■ **Problem statement**:
Write every line of the following listing exactly as it reads.

Collected material below:

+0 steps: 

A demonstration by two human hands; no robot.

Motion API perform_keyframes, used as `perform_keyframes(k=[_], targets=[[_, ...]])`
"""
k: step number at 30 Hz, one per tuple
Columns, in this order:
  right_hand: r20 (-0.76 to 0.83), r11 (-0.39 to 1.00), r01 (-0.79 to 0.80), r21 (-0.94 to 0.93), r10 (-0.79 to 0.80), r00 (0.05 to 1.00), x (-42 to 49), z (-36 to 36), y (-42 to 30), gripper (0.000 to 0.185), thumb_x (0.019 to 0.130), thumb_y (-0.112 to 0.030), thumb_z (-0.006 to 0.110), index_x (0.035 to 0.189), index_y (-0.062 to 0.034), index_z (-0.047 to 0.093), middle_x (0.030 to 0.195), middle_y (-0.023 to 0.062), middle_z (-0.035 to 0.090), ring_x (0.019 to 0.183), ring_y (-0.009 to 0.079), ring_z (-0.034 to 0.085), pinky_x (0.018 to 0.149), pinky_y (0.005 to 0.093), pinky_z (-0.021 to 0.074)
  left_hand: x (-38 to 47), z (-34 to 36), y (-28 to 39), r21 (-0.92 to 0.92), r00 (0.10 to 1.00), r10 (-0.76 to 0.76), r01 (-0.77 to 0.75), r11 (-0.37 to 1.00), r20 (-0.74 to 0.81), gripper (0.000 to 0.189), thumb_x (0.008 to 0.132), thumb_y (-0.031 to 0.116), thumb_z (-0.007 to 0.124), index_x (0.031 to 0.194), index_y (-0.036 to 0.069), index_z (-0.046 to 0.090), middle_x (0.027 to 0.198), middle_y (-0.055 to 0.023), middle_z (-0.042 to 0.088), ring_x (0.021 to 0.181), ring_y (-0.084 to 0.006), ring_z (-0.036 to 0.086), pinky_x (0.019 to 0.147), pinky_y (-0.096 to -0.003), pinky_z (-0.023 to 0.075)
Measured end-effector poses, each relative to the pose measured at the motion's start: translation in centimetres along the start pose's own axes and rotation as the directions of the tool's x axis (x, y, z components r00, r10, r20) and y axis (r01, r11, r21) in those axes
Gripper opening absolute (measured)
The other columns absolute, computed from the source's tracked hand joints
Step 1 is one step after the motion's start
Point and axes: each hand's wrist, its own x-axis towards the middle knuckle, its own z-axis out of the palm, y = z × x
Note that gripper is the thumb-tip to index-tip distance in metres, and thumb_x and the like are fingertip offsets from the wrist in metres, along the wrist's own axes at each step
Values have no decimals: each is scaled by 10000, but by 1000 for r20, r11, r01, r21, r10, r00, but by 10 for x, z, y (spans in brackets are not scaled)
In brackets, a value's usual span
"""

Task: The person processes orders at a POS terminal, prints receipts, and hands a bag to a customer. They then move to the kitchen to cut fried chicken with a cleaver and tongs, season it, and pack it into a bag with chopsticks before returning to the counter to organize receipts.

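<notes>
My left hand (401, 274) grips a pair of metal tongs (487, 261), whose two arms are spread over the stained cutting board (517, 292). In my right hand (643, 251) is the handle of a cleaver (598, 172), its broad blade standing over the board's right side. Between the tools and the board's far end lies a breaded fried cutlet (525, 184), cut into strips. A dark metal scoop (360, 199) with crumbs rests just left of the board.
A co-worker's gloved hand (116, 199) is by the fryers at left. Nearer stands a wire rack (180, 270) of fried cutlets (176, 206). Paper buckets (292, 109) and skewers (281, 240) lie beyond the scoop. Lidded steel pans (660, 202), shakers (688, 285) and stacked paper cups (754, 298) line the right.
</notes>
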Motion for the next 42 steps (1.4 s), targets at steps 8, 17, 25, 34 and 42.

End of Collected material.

■ **Response for this exercise**:
+0 steps: 

A demonstration by two human hands; no robot.

Motion API perform_keyframes, used as `perform_keyframes(k=[_], targets=[[_, ...]])`
"""
k: step number at 30 Hz, one per tuple
Columns, in this order:
  right_hand: r20 (-0.76 to 0.83), r11 (-0.39 to 1.00), r01 (-0.79 to 0.80), r21 (-0.94 to 0.93), r10 (-0.79 to 0.80), r00 (0.05 to 1.00), x (-42 to 49), z (-36 to 36), y (-42 to 30), gripper (0.000 to 0.185), thumb_x (0.019 to 0.130), thumb_y (-0.112 to 0.030), thumb_z (-0.006 to 0.110), index_x (0.035 to 0.189), index_y (-0.062 to 0.034), index_z (-0.047 to 0.093), middle_x (0.030 to 0.195), middle_y (-0.023 to 0.062), middle_z (-0.035 to 0.090), ring_x (0.019 to 0.183), ring_y (-0.009 to 0.079), ring_z (-0.034 to 0.085), pinky_x (0.018 to 0.149), pinky_y (0.005 to 0.093), pinky_z (-0.021 to 0.074)
  left_hand: x (-38 to 47), z (-34 to 36), y (-28 to 39), r21 (-0.92 to 0.92), r00 (0.10 to 1.00), r10 (-0.76 to 0.76), r01 (-0.77 to 0.75), r11 (-0.37 to 1.00), r20 (-0.74 to 0.81), gripper (0.000 to 0.189), thumb_x (0.008 to 0.132), thumb_y (-0.031 to 0.116), thumb_z (-0.007 to 0.124), index_x (0.031 to 0.194), index_y (-0.036 to 0.069), index_z (-0.046 to 0.090), middle_x (0.027 to 0.198), middle_y (-0.055 to 0.023), middle_z (-0.042 to 0.088), ring_x (0.021 to 0.181), ring_y (-0.084 to 0.006), ring_z (-0.036 to 0.086), pinky_x (0.019 to 0.147), pinky_y (-0.096 to -0.003), pinky_z (-0.023 to 0.075)
Measured end-effector poses, each relative to the pose measured at the motion's start: translation in centimetres along the start pose's own axes and rotation as the directions of the tool's x axis (x, y, z components r00, r10, r20) and y axis (r01, r11, r21) in those axes
Gripper opening absolute (measured)
The other columns absolute, computed from the source's tracked hand joints
Step 1 is one step after the motion's start
Point and axes: each hand's wrist, its own x-axis towards the middle knuckle, its own z-axis out of the palm, y = z × x
Note that gripper is the thumb-tip to index-tip distance in metres, and thumb_x and the like are fingertip offsets from the wrist in metres, along the wrist's own axes at each step
Values have no decimals: each is scaled by 10000, but by 1000 for r20, r11, r01, r21, r10, r00, but by 10 for x, z, y (spans in brackets are not scaled)
In brackets, a value's usual span
"""

Task: The person processes orders at a POS terminal, prints receipts, and hands a bag to a customer. They then move to the kitchen to cut fried chicken with a cleaver and tongs, season it, and pack it into a bag with chopsticks before returning to the counter to organize receipts.

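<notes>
My left hand (401, 274) grips a pair of metal tongs (487, 261), whose two arms are spread over the stained cutting board (517, 292). In my right hand (643, 251) is the handle of a cleaver (598, 172), its broad blade standing over the board's right side. Between the tools and the board's far end lies a breaded fried cutlet (525, 184), cut into strips. A dark metal scoop (360, 199) with crumbs rests just left of the board.
A co-worker's gloved hand (116, 199) is by the fryers at left. Nearer stands a wire rack (180, 270) of fried cutlets (176, 206). Paper buckets (292, 109) and skewers (281, 240) lie beyond the scoop. Lidded steel pans (660, 202), shakers (688, 285) and stacked paper cups (754, 298) line the right.
</notes>
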Motion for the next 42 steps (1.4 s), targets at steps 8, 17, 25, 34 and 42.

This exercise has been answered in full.